Poliste 2000 s.r.l., in persona del legale rapp.te pro tempore,

elett.te dom.to in Roma alla via Aniene, n. 14, presso lo studio

dell’avv. Gerosa Roberto dal quale è rapp.to e difeso, unitamente

all’avv. Ungarelli Alberto, giusta memoria in atti;

– controricorrente –

per la cassazione della sentenza della Commissione Tributaria

Regionale della Lombardia n. 123/2007/20 depositata l’8/2/2008;

Udita la relazione della causa svolta nella Camera di consiglio del

giorno 15/12/2010 dal Consigliere Relatore Dott. Marcello Iacobellis;

Udite le richieste del P.M., in persona del Sostituto Procuratore

Generale, Dott. CENICCOLA Raffaele, che ha concluso aderendo alla

relazione.

Fatto

SVOLGIMENTO DEL PROCESSO

La controversia promossa da Poliste 2000 s.r.l. contro il Comune di Milano è stata definita con la decisione in epigrafe, recante l’accoglimento dell’appello proposto dalla contribuente contro la sentenza della CTP di Milano n. 28/5/2006 che aveva respinto il ricorso della contribuente avverso l’avviso di accertamento n. (OMISSIS) ICI 2000-2002. Il ricorso proposto si articola in unico motivo. Resiste con controricorso la contribuente. Il relatore ha depositato relazione ex art. 380 bis c.p.c.. Il presidente ha fissato l’udienza del 15/12/2010 per l’adunanza della Corte in Camera di Consiglio. Il P.G. ha concluso aderendo alla relazione.

Diritto

MOTIVI DELLA DECISIONE

Va preliminarmente affermata la inammissibilità della memoria di costituzione degli avv.ti Ungarelli e Gerosa con procura in calce alla stessa. Nel giudizio di cassazione la procura speciale non può essere rilasciata a margine o in calce ad atti diversi dal ricorso o dal controricorso, poichè l’art. 83, comma 3, nell’elencare gli atti a margine o in calce ai quali può essere apposta la procura speciale, individua, con riferimento al giudizio di cassazione, soltanto quelli suindicati. Pertanto, se la procura non viene rilasciata su detti atti, è necessario che il suo conferimento si realizzi nella forma prevista dal citato art. 83, comma 2, cioè con atto pubblico o con scrittura privata autenticata, facenti riferimento agli elementi essenziali del giudizio, quali l’indicazione delle parti e della sentenza impugnata. A quest’ultima conclusione deve pervenirsi anche con riferimento all’ipotesi in cui sopraggiunga la sostituzione del difensore nominato con il controricorso, non rispondendo alla disciplina del giudizio di cassazione, dominato dall’impulso d’ufficio a seguito della sua instaurazione con la notifica e il deposito del ricorso (o controricorso) e non soggetto agli eventi di cui agli artt. 299 e segg. cod. proc. civ., il deposito di un atto redatto dal nuovo difensore su cui possa essere apposta la procura speciale (Sez. 3, Sentenza n. 13086 del 05/06/2007).

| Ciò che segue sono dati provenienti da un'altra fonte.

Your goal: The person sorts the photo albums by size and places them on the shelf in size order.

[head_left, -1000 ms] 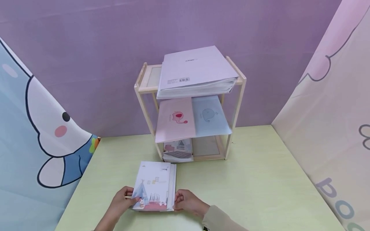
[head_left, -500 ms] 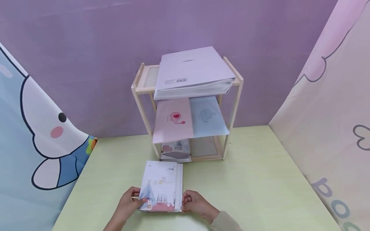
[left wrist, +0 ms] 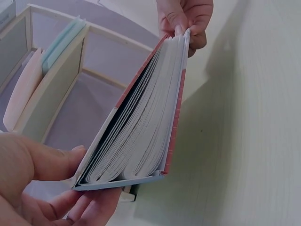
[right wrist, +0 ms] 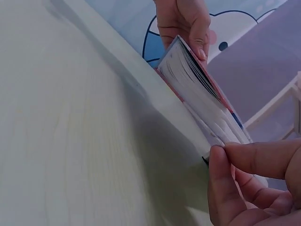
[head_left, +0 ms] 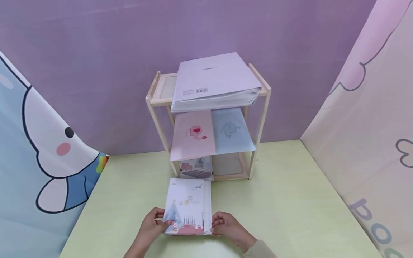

Nel merito il ricorrente assume la violazione e falsa applicazione del D.Lgs. n. 218 del 1997, art. 6, nonchè l’errata motivazione su un punto decisivo della controversia. La CTR avrebbe erroneamente ritenuto che la mancata notifica dell’invito a comparire, a seguito di istanza di accertamento con adesione ai sensi del D.Lgs. cit., art. 6, comma 2, comportasse la nullità dell’accertamento.

La censura di cui all’art. 360 c.p.c., n. 3, è fondata alla luce del principio affermato da questa Corte (Sez. U, Sentenza n. 3676 del 17/02/2010) secondo cui, in tema di accertamento con adesione, la mancata convocazione del contribuente, a seguito della presentazione dell’istanza D.Lgs. 16 giugno 1997, n. 218, ex art. 6 non comporta la nullità del procedimento di accertamento adottato dagli Uffici, non essendo tale sanzione prevista dalla legge.

La sentenza impugnata va cassata in relazione al motivo accolto, con rinvio al giudice del merito, per le sue ulteriori valutazioni, sulla base del principio di diritto affermato e per la liquidazione delle spese.

P.Q.M.

La Corte accoglie il ricorso, cassa la sentenza impugnata e rinvia, anche per le spese di questo grado, ad altra sezione della CTR della Lombardia.

Così deciso in Roma, il 15 dicembre 2010.